Directions =>
Set down all of the lines below exactly as they are given.

----

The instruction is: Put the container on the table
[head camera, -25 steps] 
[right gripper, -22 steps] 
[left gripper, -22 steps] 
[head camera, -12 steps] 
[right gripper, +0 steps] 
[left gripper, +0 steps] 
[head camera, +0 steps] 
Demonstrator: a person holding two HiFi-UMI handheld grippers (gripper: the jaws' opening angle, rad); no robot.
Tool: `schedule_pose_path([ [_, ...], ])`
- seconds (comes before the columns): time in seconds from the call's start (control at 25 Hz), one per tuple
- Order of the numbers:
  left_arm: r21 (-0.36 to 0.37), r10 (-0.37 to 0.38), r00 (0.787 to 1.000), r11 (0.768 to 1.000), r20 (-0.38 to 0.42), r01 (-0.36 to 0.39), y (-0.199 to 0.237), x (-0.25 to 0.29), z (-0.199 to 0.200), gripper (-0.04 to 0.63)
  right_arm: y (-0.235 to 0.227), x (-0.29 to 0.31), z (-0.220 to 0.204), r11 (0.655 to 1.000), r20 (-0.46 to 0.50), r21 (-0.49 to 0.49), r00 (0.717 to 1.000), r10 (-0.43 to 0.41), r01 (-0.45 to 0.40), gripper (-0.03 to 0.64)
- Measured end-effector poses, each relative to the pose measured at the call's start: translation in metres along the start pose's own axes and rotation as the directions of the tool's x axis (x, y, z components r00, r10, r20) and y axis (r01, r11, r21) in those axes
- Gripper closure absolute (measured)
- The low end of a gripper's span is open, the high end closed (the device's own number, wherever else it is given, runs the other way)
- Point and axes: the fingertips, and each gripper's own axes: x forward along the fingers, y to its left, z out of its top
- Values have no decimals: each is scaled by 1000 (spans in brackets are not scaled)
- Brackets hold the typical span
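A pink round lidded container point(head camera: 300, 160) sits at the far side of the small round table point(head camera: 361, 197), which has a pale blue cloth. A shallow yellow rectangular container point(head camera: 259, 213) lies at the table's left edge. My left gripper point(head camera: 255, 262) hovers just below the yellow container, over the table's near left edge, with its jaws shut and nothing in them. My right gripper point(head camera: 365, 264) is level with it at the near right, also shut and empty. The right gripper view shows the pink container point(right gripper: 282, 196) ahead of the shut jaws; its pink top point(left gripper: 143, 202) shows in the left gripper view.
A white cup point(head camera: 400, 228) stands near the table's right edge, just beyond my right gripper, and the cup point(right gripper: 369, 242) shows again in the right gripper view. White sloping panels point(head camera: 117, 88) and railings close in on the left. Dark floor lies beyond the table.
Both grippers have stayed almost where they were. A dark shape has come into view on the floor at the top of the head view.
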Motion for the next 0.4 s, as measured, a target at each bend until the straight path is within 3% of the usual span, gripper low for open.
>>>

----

Exercise answer =>
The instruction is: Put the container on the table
[head camera, -25 steps] 
[right gripper, -22 steps] 
[left gripper, -22 steps] 
[head camera, -12 steps] 
[right gripper, +0 steps] 
[left gripper, +0 steps] 
[head camera, +0 steps] 
Demonstrator: a person holding two HiFi-UMI handheld grippers (gripper: the jaws' opening angle, rad); no robot.
Tool: `schedule_pose_path([ [_, ...], ])`
- seconds (comes before the columns): time in seconds from the call's start (control at 25 Hz), one per tuple
- Order of the numbers:
  left_arm: r21 (-0.36 to 0.37), r10 (-0.37 to 0.38), r00 (0.787 to 1.000), r11 (0.768 to 1.000), r20 (-0.38 to 0.42), r01 (-0.36 to 0.39), y (-0.199 to 0.237), x (-0.25 to 0.29), z (-0.199 to 0.200), gripper (-0.04 to 0.63)
  right_arm: y (-0.235 to 0.227), x (-0.29 to 0.31), z (-0.220 to 0.204), r11 (0.655 to 1.000), r20 (-0.46 to 0.50), r21 (-0.49 to 0.49), r00 (0.717 to 1.000), r10 (-0.43 to 0.41), r01 (-0.45 to 0.40), gripper (-0.03 to 0.64)
- Measured end-effector poses, each relative to the pose measured at the call's start: translation in metres along the start pose's own axes and rotation as the directions of the tool's x axis (x, y, z components r00, r10, r20) and y axis (r01, r11, r21) in those axes
- Gripper closure absolute (measured)
- The low end of a gripper's span is open, the high end closed (the device's own number, wherever else it is given, runs the other way)
- Point and axes: the fingertips, and each gripper's own axes: x forward along the fingers, y to its left, z out of its top
- Values have no decimals: each is scaled by 1000 (spans in brackets are not scaled)
- Brackets hold the typical span
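A pink round lidded container point(head camera: 300, 160) sits at the far side of the small round table point(head camera: 361, 197), which has a pale blue cloth. A shallow yellow rectangular container point(head camera: 259, 213) lies at the table's left edge. My left gripper point(head camera: 255, 262) hovers just below the yellow container, over the table's near left edge, with its jaws shut and nothing in them. My right gripper point(head camera: 365, 264) is level with it at the near right, also shut and empty. The right gripper view shows the pink container point(right gripper: 282, 196) ahead of the shut jaws; its pink top point(left gripper: 143, 202) shows in the left gripper view.
A white cup point(head camera: 400, 228) stands near the table's right edge, just beyond my right gripper, and the cup point(right gripper: 369, 242) shows again in the right gripper view. White sloping panels point(head camera: 117, 88) and railings close in on the left. Dark floor lies beyond the table.
Both grippers have stayed almost where they were. A dark shape has come into view on the floor at the top of the head view.
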Motion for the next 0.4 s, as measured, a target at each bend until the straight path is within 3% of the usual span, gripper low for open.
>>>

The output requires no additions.